● **REQUIRED WORK**
What lines below contain the string "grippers"? List them all.

● **Entries taken from a collection**
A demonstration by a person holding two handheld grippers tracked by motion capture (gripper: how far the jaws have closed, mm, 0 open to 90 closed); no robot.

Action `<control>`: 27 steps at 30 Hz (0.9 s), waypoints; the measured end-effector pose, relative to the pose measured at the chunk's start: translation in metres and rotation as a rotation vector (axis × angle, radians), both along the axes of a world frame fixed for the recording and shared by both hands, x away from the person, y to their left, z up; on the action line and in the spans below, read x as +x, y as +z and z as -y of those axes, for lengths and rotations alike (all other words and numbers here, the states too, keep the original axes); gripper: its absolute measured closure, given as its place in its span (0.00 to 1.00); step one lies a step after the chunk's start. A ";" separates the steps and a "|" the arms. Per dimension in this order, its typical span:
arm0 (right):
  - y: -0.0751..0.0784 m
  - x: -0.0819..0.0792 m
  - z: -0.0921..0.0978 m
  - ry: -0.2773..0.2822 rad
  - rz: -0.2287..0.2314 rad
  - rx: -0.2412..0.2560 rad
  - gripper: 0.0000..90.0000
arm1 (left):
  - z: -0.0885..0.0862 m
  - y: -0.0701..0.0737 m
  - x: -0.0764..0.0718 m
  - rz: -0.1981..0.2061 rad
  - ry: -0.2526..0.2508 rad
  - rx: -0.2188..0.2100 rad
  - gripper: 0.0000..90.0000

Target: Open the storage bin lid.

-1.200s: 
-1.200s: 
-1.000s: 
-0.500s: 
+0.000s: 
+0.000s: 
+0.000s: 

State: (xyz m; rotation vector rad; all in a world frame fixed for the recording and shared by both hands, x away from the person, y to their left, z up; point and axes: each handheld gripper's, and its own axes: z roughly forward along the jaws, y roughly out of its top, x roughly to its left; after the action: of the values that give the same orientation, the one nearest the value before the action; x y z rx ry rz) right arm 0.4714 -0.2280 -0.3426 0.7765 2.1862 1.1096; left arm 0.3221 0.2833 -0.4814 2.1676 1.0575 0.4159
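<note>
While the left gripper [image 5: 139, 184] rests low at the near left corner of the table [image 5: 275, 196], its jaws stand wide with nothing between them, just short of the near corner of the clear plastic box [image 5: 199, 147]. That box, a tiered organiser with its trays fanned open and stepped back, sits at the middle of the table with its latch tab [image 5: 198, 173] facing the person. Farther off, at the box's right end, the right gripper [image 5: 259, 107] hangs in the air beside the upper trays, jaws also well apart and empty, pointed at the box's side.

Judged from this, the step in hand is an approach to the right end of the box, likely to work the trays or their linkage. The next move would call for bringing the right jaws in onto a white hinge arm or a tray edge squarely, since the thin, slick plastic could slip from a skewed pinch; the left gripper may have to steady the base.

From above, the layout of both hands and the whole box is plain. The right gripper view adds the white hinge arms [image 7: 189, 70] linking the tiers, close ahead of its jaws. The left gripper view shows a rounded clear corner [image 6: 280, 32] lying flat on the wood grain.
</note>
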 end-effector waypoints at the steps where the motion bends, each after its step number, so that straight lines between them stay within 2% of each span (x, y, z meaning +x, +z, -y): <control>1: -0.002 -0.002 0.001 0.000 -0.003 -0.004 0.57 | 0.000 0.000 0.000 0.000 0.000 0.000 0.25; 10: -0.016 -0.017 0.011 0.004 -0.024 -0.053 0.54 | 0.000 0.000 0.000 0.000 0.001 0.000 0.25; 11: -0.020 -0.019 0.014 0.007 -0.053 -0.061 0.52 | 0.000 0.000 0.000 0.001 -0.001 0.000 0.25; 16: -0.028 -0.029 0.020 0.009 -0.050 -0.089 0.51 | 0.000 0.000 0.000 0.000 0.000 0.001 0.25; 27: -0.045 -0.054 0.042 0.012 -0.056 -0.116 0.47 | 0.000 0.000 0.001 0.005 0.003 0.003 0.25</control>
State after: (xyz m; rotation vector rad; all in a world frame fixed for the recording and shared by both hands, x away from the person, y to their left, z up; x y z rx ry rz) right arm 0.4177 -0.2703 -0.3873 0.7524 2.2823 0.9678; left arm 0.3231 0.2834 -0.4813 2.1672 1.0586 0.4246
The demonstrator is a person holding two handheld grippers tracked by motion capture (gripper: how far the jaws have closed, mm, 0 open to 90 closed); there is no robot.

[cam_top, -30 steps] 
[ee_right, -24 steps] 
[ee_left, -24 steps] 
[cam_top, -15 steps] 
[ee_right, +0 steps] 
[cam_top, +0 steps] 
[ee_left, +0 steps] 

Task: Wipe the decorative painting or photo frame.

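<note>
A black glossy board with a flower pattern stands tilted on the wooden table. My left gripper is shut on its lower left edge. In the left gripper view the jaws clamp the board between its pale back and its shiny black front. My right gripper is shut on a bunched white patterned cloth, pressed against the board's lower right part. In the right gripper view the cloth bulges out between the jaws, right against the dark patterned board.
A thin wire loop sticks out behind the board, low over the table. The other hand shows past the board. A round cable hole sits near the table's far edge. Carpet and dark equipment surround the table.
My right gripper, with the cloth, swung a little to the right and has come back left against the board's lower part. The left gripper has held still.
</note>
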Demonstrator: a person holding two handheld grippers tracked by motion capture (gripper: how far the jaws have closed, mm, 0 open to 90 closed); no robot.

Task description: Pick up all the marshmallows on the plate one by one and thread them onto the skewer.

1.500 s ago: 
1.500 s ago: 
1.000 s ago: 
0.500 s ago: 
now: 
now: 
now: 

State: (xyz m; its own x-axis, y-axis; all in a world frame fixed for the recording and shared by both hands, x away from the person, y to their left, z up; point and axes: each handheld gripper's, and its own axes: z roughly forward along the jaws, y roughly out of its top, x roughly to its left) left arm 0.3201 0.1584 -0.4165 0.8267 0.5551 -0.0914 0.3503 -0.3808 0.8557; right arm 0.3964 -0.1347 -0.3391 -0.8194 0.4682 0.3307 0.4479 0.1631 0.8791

● **SOLUTION TO THIS PROBLEM**
A demonstration by a person holding two handheld grippers tracked by motion capture (gripper: how far the jaws have closed, mm, 0 open to 90 closed); no robot.
The demonstrator is a person holding two handheld grippers tracked by motion capture (gripper: how far the jaws have closed, mm, 0 open to 90 closed); there is no robot.
Demonstrator: a person holding two handheld grippers tracked by motion capture (gripper: how far the jaws have closed, mm, 0 open to 90 closed); no robot.

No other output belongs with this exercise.